Посельский очнулся и успел заметить, как церковь стала опускаться, а сияние гаснуть. Он ударил коня плеткой по крупу.
Когда монастырь пропал за лесом, один из татей, стуча зубами, спросил:
— В-вы видели т-то же, ч-что я?
— Что это было-то, а? — пришибленно сказал другой.
— Волхвы такого не умеют, — выдавил третий.
Тиун промолчал. У него сильнее всех тряслись поджилки.
7
Утром в почивальню князя Изяслава Ярославича принесли скверную весть. Содеялось злое: в собственной изложне ночью удавлен новгородский епископ Стефан.
Князь пятый день, как отправил латынских послов, сговорив с ними об отправке невесты, маялся резью в печени.

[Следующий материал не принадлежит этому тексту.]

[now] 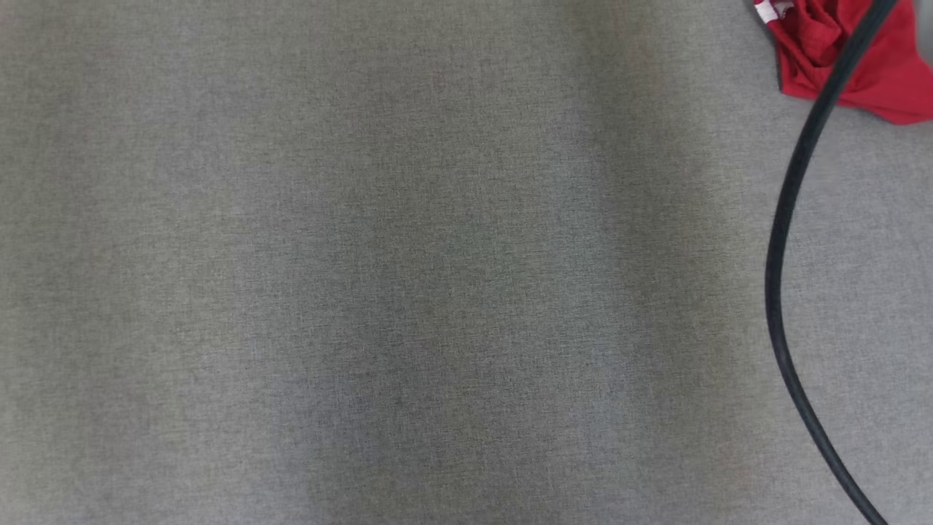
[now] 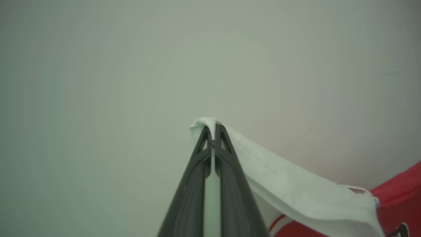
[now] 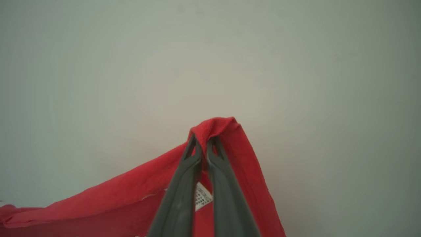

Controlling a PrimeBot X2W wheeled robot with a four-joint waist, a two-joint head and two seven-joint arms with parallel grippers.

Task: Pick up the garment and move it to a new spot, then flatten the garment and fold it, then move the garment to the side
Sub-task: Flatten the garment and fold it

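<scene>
I count one red cloth garment with white trim [image 1: 889,80], one black cable [image 1: 774,277], one grey woven desk [image 1: 364,292], and my two claws: left claw [image 2: 213,126], right claw [image 3: 203,138], two dark fingers [image 2: 194,184] each.

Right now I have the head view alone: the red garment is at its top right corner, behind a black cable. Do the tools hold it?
Observer: Yes. The left tool is shut on the white edge of the red garment.
Operator: And the right tool?
Observer: The right tool is shut on a red fold of the garment.
Operator: Is any label to see?
Observer: A white printed label shows between the right tool's fingers.
</scene>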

Лекари поили его дрянными горькими зельями, однако боль не унималась. Лечцы успокаивали: для исцеления нужен свой срок. Но все это время, Бог знает сколько, корчиться от страданий?! Ждать не было сил.
Нынче на обедне князь желал приложиться к чудотворным мощам святого Климента Корсунского в церкви Богородицы Десятинной, а затем причаститься Святых Тайн. Потому с вечера Изяслав старался пребывать в душевном мире и любить своих врагов. И вот — от мира в душе не осталось ни следа.
Врагов невозможно любить. Они плюют в душу как раз тогда, когда открываешь ее пошире. Для них же открываешь! Накануне перед иконой Господа князь дал обет освободить из поруба Всеслава, только бы ушла проклятая резь. Теперь он станет нарушителем клятвы, что есть великий грех. Ведь после случившегося обет никак нельзя исполнить. В убийстве епископа виноват, конечно, Всеслав, больше некому.
Вчера князю донесли о стычке полоцкой челяди со Стефаном. Сегодня епископ мертв. Полоцких дружинников стало слишком много в городе. Они чувствуют себя здесь хозяевами. Их надо примерно наказать.
— Кого подозревают? — спросил Изяслав, морщась. Постельничий натягивал ему на ноги сафьяновые сапоги и чересчур дергал, тревожа больной бок.
— Пропали два раба из челяди епископа, — ответил тысяцкий Косняч. — Их ищут. Верно, князь, холопов подкупили Всеславовы бояре. И прятаться они могут лишь на полоцком подворье. Желаешь ли покарать зло?
Изяслав стоял с вытянутыми руками — постельничий шнуровал на запястьях зарукавья.